I have two basic ways to harden Damascus:
The first deals with using two 10xx series steels, one high carbon and one low carbon. I stack the billet and count the total carbon content and divide by the amount of layers to give you an estimated carbon count after (assuming) migration. Example: 4 layers of 1095 and 3 layers of 1008. 4 layers of 1095 would be 380 and 3 layers of 1008 would be 32 to give you 412. Divide the 412 by the amount of layers (7) to give you the estimated carbon content (59).
Then I heat treat the billet as if it were a solid piece of 1059-1060.

The second way is when alloys are used in the billets.
When the billet is made up of two or more different types of steels (alloys, nickel,...ect.), each has it's own way of being hardened (although some are very similar and some do not harden at all), but one type of steel is usually dominate. Heat treating the billet as if it were the dominate steel will usually give you a hard blade. Note* I make all attempts to use similar quench medium steels because an air hardening alloy doesn't do very well quenched in oil.

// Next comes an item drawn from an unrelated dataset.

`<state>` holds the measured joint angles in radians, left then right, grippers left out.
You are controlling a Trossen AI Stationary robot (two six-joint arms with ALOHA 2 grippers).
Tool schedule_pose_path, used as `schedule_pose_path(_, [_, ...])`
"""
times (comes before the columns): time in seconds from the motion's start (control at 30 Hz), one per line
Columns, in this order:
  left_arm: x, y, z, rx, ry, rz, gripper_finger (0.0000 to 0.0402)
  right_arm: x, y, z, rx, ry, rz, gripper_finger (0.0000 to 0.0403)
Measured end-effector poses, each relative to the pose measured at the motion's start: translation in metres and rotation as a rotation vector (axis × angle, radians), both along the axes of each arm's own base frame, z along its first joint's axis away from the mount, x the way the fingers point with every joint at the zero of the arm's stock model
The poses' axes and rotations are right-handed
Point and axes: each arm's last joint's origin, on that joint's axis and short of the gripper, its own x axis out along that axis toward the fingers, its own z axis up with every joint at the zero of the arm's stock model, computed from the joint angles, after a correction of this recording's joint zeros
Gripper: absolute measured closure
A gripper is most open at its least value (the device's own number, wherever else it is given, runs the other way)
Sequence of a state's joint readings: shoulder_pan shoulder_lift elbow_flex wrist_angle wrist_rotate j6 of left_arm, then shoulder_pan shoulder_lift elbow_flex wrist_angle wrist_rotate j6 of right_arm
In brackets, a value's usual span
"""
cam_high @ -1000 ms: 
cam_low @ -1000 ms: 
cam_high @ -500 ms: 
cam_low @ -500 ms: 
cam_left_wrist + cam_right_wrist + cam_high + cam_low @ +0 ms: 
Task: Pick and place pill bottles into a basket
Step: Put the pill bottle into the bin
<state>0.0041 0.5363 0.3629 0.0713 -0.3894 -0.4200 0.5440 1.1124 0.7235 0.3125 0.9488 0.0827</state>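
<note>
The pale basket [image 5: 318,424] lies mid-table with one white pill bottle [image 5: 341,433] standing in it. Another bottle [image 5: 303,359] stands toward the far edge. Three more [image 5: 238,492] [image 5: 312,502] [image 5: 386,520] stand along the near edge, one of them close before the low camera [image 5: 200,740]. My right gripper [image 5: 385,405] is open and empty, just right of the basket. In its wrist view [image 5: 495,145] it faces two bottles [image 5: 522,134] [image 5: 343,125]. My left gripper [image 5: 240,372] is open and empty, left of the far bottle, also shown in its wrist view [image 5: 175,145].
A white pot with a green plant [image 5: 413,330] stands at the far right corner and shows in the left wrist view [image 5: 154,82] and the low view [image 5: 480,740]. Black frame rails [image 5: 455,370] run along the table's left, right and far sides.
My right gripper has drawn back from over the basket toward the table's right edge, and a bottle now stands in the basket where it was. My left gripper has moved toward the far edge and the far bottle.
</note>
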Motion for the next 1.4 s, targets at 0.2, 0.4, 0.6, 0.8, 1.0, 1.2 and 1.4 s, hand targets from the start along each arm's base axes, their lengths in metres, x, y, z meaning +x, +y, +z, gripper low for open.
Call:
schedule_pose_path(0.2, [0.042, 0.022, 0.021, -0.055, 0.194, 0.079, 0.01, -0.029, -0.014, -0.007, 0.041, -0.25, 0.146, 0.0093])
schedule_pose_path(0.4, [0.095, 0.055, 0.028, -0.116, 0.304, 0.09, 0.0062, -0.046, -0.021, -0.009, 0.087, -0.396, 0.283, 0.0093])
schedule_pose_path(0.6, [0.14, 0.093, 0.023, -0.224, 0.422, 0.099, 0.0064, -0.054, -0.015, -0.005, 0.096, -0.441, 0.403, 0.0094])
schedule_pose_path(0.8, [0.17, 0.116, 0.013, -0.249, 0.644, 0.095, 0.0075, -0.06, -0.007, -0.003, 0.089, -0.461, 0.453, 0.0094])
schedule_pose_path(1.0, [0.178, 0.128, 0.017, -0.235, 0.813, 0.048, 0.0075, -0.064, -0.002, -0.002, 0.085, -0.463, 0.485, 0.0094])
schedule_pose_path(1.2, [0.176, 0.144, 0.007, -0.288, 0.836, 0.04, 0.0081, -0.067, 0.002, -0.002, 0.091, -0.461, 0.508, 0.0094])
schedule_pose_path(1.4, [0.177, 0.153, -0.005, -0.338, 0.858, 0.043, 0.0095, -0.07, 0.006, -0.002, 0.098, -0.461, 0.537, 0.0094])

Did any of this make sense????

Dale Baxter
Dale Baxter Custom Knives
 
Yup, like Dale and RL said.

I mainly use 1095 and 15N20 (both hardenable) in my damacus. Sometimes I will put in some nickel (not hardenable) or make some cable damacus, but I heat treat all of my stuff like it is just plain old straight 1095.

As quenched it is about 62 HRC and after temper it is 58 to 59 HRC.

I normalize at 1650 °F, 1600 °F, and then 1550 °F. After normalization (grain refinement) I austenize at 1550 °F with an oil quench (about 120 to 130 °F) and temper at 350 °F.